Interstate Bakeries Corp., Kansas City, Mo., cleared the first hurdle in its restructuring process by receiving interim court approval for $200 million debtor-in-possession (DIP) financing. This approval gives the company immediate access to $50 million to continue operations, pay employees and purchase goods and services. The final hearing on DIP financing occurs in late October. If approved, IBC will gain access to the remaining cash in the DIP facility. The company also received approval to pay pre-petition and post-petition employee wages and salaries during its restructuring under Chapter 11 bankruptcy.
IBC filed for Chapter 11 bankruptcy protection on September 22, ending months of speculation from the national press and baking industry. The fresh bread and sweet
goods manufacturer cited liquidity issues brought on by declining sales, a high fixed-cost structure, excess industry capacity, rising employee healthcare and pension costs, and higher costs for ingredients and energy as the reason for its filing. According to the company, the bankruptcy filing gives it the necessary time to restructure its operations.
“By filing for protection under chapter 11 and obtaining the DIP (debtor-in-possession) financing, the company should have the liquidity, time and resources necessary to thoroughly identify, assess and address the issues that will enable this company to be successful in the future,” Tony Alvarez, cofounder and chief executive of the turnaround firm Alvarez & Marsal Inc., says. “DIP financing and the protections afforded under the Bankruptcy Code provide the liquidity to ensure payment to vendors for post-petition purchases in the ordinary course.”
Alvarez was put in charge of the company’s restructuring efforts and replaces James Elsesser as chief executive officer of IBC. Alvarez has more than 20 years of experience restructuring companies and managing brands. Most recently, he served as strategic advisor to Levi Strauss & Co. John Suckow, Alvarez & Marsal’s managing director, also was brought on board to serve as IBC’s chief restructuring officer.
Restructuring IBC’s operations and structure will prove difficult for Alvarez and Suckow. Once the model of the baking industry, IBC’s performance throughout the last few years has been undesirable. The company’s stock, which hovered in the $20 to $30 per share range in 2002, has plummeted to about $4 a share.

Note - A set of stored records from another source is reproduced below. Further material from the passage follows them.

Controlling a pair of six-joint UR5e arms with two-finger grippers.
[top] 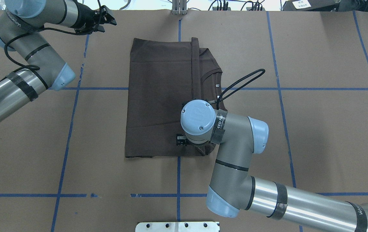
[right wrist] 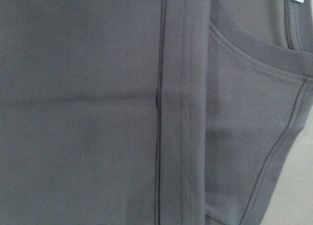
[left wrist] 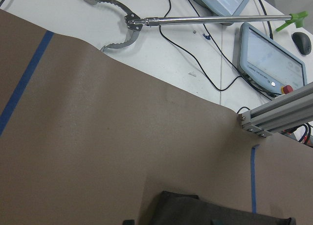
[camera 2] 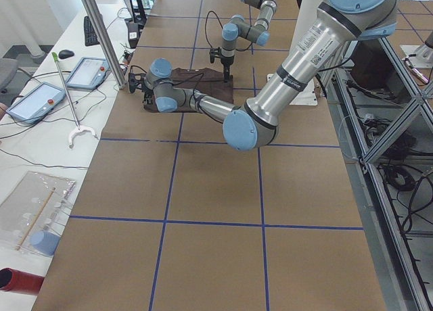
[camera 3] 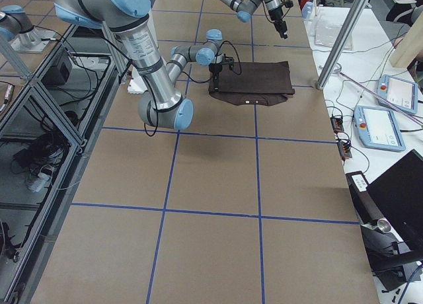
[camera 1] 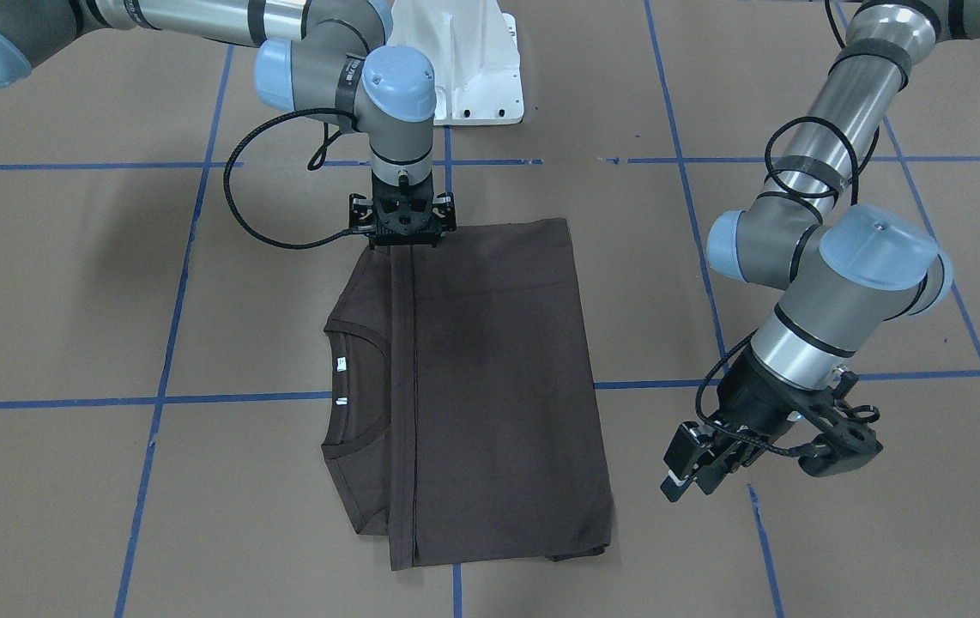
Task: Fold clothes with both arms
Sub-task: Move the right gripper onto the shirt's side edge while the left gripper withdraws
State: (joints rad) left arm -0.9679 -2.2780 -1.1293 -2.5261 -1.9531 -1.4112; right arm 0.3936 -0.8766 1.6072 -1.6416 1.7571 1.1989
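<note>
The dark brown T-shirt point(camera 1: 490, 386) lies flat on the table, folded into a rectangle. One edge is folded over beside the round collar point(camera 1: 363, 343), where white labels point(camera 1: 341, 365) show. My right gripper point(camera 1: 404, 240) points straight down onto the shirt's edge nearest the robot; its linkages look spread, so it reads as open. The right wrist view is filled by the cloth point(right wrist: 98, 112) and a seam, with no fingers showing. My left gripper point(camera 1: 756, 459) hangs open above bare table, well off to the shirt's side, and the shirt's corner point(left wrist: 205, 213) sits at that wrist view's bottom.
The white pedestal base point(camera 1: 464, 60) stands behind the shirt. Blue tape lines point(camera 1: 172, 326) grid the brown table. Past the table's far edge lie a metal reacher tool point(left wrist: 146, 20), teach pendants point(left wrist: 271, 58), cables and an aluminium post point(left wrist: 279, 115).
</note>
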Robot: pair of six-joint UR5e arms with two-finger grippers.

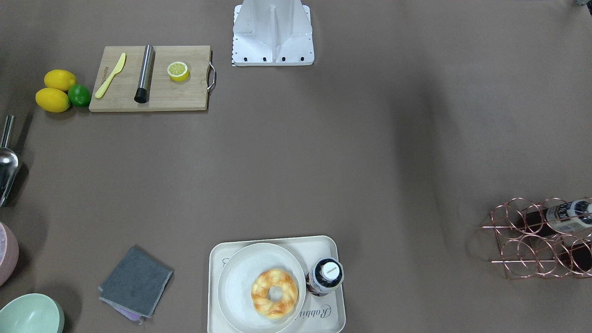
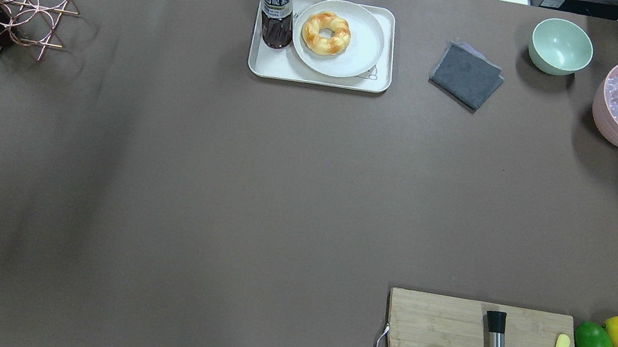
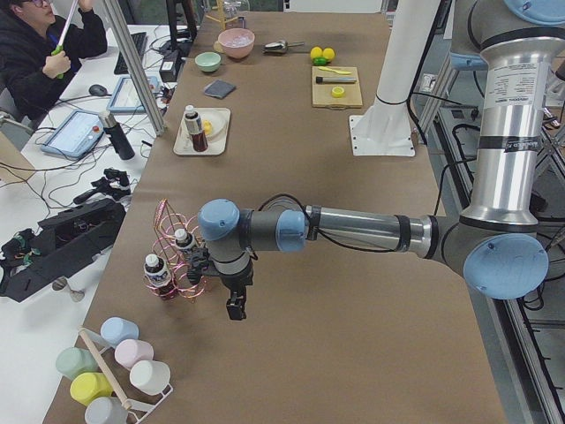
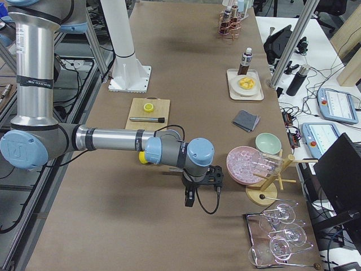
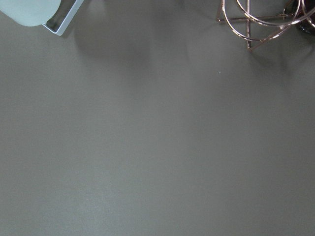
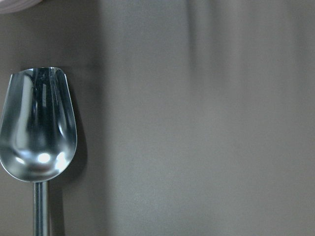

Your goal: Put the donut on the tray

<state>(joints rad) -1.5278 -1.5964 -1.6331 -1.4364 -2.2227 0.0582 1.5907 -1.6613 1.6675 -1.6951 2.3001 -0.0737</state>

In its last quarterly reporting period (third quarter ended March 6), the company reported a 2.5% decrease in net sales compared to the prior year. For the same quarter, the company posted a net loss of $6.6 million.
Throughout the last two years IBC has traced its woes to five items:
- Declining sales - In fiscal 2004, both branded bread and sweet goods sales fell 3.7% compared to 2003. The company also stated that low carbohydrate diets negatively impacted sales.
- High fixed-cost structure – The company has an inflexible fixed-cost structure because 81% of its workers are employed under collective bargaining agreements, resulting in increased wages and restricted opportunities to implement productivity improvements.
- Excess industry capacity – The company says that consolidation combined with declining unit sales and its extended shelf life program have resulted in too much capacity.
- Rising employee pension and healthcare costs - IBC’s high percentage of union workers and aging workforce have significantly increased employee-related costs.
- Higher costs for ingredients and energy - Volatile commodity prices and rising raw material, packaging and energy costs impacted the company’s profitability.
Another issue that the company’s new CEO will have to examine is IBC’s extended shelf life (ESL) program. Although the company has firmly stood by this policy in the last three years, many baking industry insiders point to this as a main reason for the company’s recent woes. The Wall Street Journal also lobbed a grenade at IBC’s ESL program in a front-page article that appeared the day after the company filed for bankruptcy protection. In the article, titled At Giant Baker, Freshness Project Takes Sour Turn, the daily newspaper called IBC’s ESL program a “fumbled quest.”
In the short term, the company has defined three objectives: To continue implementing its Project SOAR cost-reduction program, to re-assess and rationalize its operations, and to continue to alter its product mix to conform to consumer preferences. After progress is made on these goals, the company says it will formulate a reorganization plan to exit chapter 11 protection.